The Testing Harness of Conjecture
Conjecture encourages users to contribute everything from tiny
modifications in existing methods of existing classes, to full-fledged
OCR Modules. However, modifications to the codebase can potentially
affect more than is immediately apparent. Testing a change by using a
single set of command-line flags, for a single OCR module, on a single
input image, does not accurately assess the overall impact that a
change has on the Conjecture environment as a whole.
For this reason, Conjecture provides an assessment infrastructure with
the following features:
- A (arbitrarily large) collection of input images
- A corresponding collection of text files representing what an
OCR implementation should produce, if it had 100% accuracy.
- The ability to test individual OCRs or groups of OCRs (or all OCRs),
against individual images or groups of images (or all images).
- Every OCR Module has an associated set of configurable parameters,
values that somehow influence performance and can be
configured by the user. A particular combination of values for
all configurable parameters represents a single module
variant. The assessment infrastructure allows one to test
a specific variant or a group of variants.

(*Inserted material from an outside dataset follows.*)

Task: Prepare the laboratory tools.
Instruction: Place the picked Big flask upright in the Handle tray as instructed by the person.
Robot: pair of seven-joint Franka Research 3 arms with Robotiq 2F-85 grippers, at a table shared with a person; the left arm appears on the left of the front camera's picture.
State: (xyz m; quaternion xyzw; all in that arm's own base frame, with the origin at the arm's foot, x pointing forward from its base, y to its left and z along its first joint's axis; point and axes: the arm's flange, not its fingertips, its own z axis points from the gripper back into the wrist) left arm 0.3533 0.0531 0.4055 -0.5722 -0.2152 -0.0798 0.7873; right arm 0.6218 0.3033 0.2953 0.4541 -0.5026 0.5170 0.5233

Note that the
complete set of variants possible is effectively infinite
because some parameters can take on floating point values).
For this reason, Conjecture provides a way of enumerating and
naming variants that produce interesting results.
- Can establish the accuracy of each variant of each OCR.
- Can report the affect that a change in the code base has
on the entire execution environment (increased or decreased
accuracy, increased or decreased time-to-compute, etc.)
The $CONJECTURE/harness directory structure
$CONJECTURE/harness has three important components:
- The
../config/Conjecture.tests file, describing
algsets and algset variants to test. [wmh: this filename will be
changing!]
- The
db subdir
- The
modules subdir
The $CONJECTURE/config/Conjecture.tests file
This file describes the set of OCR Modules and module variants to test.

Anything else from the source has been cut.